What you are asked to do ->
State how many lines in the listing below contain the word "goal", with no other words.

Provided information ->
_ _ _ _
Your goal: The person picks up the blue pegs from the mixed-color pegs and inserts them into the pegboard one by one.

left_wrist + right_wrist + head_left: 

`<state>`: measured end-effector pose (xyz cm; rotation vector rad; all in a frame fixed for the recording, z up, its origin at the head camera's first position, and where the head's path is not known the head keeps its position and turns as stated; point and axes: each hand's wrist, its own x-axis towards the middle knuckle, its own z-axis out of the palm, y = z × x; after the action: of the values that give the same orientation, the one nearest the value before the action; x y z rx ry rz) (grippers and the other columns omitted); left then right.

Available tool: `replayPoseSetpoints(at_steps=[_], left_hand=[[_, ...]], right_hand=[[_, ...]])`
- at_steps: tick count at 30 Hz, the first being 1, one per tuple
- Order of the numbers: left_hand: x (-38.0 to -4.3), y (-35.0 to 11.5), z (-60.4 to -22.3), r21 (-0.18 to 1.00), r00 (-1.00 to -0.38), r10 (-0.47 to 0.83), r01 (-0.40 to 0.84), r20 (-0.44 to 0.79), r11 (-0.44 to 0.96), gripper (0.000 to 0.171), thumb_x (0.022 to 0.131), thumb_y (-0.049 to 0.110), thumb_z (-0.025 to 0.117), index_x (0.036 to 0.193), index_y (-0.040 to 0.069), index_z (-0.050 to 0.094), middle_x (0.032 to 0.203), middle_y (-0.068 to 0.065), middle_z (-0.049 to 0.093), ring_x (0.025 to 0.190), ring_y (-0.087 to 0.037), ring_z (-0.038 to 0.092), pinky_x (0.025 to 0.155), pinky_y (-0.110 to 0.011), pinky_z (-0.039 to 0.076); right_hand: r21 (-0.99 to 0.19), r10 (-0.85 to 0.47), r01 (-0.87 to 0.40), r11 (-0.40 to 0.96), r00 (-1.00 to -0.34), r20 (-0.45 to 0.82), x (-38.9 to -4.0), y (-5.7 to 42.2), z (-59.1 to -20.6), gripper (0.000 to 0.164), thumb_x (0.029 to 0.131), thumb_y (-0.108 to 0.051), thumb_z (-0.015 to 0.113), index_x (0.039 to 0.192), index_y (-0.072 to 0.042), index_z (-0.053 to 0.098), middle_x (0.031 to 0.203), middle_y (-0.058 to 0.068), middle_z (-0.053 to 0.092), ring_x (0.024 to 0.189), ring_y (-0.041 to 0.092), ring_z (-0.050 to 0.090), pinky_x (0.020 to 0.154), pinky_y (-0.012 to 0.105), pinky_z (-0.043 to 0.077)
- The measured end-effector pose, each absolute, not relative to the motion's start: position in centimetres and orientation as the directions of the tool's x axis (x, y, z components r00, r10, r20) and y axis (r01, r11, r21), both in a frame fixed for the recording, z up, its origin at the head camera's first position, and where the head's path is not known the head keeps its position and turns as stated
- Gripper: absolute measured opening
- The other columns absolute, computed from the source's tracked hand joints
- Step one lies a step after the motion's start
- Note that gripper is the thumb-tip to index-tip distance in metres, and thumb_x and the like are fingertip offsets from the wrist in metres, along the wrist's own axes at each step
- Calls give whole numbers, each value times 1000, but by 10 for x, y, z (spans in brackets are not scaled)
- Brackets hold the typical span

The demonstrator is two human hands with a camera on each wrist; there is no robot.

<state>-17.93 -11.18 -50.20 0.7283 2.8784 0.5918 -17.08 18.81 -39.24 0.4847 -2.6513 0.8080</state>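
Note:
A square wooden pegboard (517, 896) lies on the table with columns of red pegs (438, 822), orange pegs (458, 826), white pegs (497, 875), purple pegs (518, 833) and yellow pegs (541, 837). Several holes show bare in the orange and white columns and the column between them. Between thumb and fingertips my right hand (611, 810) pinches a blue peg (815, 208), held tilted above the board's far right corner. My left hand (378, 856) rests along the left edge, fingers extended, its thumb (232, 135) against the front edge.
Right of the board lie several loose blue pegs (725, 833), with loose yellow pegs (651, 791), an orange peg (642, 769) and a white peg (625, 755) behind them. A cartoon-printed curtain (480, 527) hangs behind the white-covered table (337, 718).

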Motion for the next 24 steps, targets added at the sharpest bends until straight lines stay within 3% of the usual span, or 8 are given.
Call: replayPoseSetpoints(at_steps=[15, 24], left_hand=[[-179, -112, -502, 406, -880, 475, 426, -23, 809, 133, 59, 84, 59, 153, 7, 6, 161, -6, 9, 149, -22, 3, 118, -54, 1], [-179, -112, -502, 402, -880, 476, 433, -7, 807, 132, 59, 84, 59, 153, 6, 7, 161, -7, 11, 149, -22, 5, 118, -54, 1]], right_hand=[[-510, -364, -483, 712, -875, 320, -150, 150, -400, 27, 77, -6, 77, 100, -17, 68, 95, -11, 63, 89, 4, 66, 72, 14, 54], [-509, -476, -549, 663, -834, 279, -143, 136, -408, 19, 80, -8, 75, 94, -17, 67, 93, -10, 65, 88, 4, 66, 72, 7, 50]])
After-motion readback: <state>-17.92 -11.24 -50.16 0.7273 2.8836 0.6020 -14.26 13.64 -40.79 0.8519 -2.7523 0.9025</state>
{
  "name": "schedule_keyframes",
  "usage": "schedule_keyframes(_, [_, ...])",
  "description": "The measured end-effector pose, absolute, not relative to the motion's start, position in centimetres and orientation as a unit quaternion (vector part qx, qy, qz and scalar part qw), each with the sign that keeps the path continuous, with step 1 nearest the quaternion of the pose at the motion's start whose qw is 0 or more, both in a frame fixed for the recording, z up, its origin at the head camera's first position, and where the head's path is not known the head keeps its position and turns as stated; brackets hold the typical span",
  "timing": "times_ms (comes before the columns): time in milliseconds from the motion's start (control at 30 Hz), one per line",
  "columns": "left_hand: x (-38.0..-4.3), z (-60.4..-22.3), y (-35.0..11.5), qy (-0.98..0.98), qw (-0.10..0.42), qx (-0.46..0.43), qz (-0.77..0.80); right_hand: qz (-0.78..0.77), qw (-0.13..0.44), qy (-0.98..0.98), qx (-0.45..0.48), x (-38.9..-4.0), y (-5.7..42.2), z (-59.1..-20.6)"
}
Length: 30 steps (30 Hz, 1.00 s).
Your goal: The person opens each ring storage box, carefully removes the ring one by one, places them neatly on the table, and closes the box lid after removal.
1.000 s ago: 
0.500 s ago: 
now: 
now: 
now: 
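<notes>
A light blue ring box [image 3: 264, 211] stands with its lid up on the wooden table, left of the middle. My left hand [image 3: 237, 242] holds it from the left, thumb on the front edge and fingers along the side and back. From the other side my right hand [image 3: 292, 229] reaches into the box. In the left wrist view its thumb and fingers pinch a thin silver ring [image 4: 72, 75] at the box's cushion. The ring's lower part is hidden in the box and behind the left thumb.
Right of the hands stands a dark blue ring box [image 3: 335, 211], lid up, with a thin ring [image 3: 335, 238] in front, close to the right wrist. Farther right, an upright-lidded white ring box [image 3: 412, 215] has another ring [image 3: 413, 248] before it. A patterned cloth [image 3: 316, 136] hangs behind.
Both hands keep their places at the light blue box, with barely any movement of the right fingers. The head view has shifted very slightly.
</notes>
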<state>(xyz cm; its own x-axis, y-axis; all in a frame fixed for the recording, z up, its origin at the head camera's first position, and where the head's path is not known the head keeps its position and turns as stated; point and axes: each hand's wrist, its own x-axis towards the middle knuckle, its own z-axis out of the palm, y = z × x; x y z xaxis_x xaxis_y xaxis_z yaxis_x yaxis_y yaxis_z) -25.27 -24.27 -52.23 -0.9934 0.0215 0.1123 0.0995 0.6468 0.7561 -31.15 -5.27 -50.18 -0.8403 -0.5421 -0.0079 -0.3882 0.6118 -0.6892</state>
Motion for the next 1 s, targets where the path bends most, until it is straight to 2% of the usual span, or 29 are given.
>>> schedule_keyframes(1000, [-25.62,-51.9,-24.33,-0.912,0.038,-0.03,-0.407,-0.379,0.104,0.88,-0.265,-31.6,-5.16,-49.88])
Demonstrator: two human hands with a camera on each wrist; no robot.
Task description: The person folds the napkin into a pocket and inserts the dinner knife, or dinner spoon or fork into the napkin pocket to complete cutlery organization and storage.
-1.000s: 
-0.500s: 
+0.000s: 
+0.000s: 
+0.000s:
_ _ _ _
Response area ->
2